GIVEN MATERIAL ▸
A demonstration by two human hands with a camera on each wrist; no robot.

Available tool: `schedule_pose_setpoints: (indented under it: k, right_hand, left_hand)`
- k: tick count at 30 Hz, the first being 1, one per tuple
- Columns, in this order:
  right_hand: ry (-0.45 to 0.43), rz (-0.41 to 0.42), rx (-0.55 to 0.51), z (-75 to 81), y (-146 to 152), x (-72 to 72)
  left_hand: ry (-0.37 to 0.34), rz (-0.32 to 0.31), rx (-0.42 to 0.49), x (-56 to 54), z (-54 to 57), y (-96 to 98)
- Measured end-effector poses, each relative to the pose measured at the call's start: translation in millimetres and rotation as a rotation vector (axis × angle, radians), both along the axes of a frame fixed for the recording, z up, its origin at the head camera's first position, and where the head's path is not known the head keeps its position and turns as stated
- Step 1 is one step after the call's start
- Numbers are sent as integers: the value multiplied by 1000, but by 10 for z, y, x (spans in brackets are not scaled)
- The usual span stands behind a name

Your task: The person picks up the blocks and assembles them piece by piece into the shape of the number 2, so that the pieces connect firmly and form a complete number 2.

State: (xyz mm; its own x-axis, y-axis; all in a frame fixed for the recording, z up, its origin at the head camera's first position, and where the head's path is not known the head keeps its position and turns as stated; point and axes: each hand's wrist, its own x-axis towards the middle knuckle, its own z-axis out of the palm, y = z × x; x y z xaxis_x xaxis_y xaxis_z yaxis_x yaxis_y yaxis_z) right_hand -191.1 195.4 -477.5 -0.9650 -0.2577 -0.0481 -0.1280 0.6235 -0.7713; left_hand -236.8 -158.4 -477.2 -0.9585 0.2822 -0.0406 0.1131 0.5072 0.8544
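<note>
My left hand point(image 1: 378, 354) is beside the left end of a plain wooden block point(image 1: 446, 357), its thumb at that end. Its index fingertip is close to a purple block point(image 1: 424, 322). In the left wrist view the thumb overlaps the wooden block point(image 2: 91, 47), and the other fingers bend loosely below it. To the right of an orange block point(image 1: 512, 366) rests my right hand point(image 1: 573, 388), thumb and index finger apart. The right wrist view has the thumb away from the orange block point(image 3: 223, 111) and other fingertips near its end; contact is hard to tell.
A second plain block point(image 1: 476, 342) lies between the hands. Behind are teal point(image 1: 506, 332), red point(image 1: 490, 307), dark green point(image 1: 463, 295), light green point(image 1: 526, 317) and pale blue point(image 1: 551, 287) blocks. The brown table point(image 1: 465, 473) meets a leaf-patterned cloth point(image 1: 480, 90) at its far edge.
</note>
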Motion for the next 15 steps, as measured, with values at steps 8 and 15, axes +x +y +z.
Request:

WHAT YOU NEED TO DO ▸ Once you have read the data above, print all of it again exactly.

THE COMPLETED TASK ▸
A demonstration by two human hands with a camera on each wrist; no robot.

Available tool: `schedule_pose_setpoints: (indented under it: k, right_hand, left_hand)`
- k: tick count at 30 Hz, the first being 1, one per tuple
- Columns, in this order:
  right_hand: ry (-0.45 to 0.43), rz (-0.41 to 0.42), rx (-0.55 to 0.51), z (-75 to 81), y (-146 to 152), x (-72 to 72)
  left_hand: ry (-0.37 to 0.34), rz (-0.32 to 0.31), rx (-0.42 to 0.49), x (-56 to 54), z (-54 to 57), y (-96 to 98)
- Measured end-effector poses, each relative to the pose measured at the call's start: translation in millimetres and rotation as a rotation vector (axis × angle, radians), both along the axes of a frame fixed for the recording, z up, its origin at the head camera's first position, and where the head's path is not known the head keeps its position and turns as stated
- Step 1 is one step after the call's start
- Numbers are sent as integers: the value multiplied by 1000, but by 10 for z, y, x (spans in brackets are not scaled)
- The usual span stands behind a name

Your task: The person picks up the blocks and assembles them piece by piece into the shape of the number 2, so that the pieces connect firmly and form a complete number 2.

State: (xyz mm; its own x-axis, y-axis; all in a frame fixed for the recording, z up, its origin at the head camera's first position, and where the head's path is not known the head keeps its position and turns as stated; point and axes: each hand's wrist, its own x-axis towards the middle knuckle, its own z-axis out of the palm, y = z × x; x y z xaxis_x xaxis_y xaxis_z yaxis_x yaxis_y yaxis_z) right_hand -191.1 195.4 -477.5 -0.9650 -0.2577 -0.0481 -0.1280 0.6235 -0.7713; left_hand -236.8 -158.4 -477.2 -0.9585 0.2822 -0.0406 0.1131 0.5072 0.8544
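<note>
My left hand point(image 1: 378, 354) is beside the left end of a plain wooden block point(image 1: 446, 357), its thumb at that end. Its index fingertip is close to a purple block point(image 1: 424, 322). In the left wrist view the thumb overlaps the wooden block point(image 2: 91, 47), and the other fingers bend loosely below it. To the right of an orange block point(image 1: 512, 366) rests my right hand point(image 1: 573, 388), thumb and index finger apart. The right wrist view has the thumb away from the orange block point(image 3: 223, 111) and other fingertips near its end; contact is hard to tell.
A second plain block point(image 1: 476, 342) lies between the hands. Behind are teal point(image 1: 506, 332), red point(image 1: 490, 307), dark green point(image 1: 463, 295), light green point(image 1: 526, 317) and pale blue point(image 1: 551, 287) blocks. The brown table point(image 1: 465, 473) meets a leaf-patterned cloth point(image 1: 480, 90) at its far edge.
</note>
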Motion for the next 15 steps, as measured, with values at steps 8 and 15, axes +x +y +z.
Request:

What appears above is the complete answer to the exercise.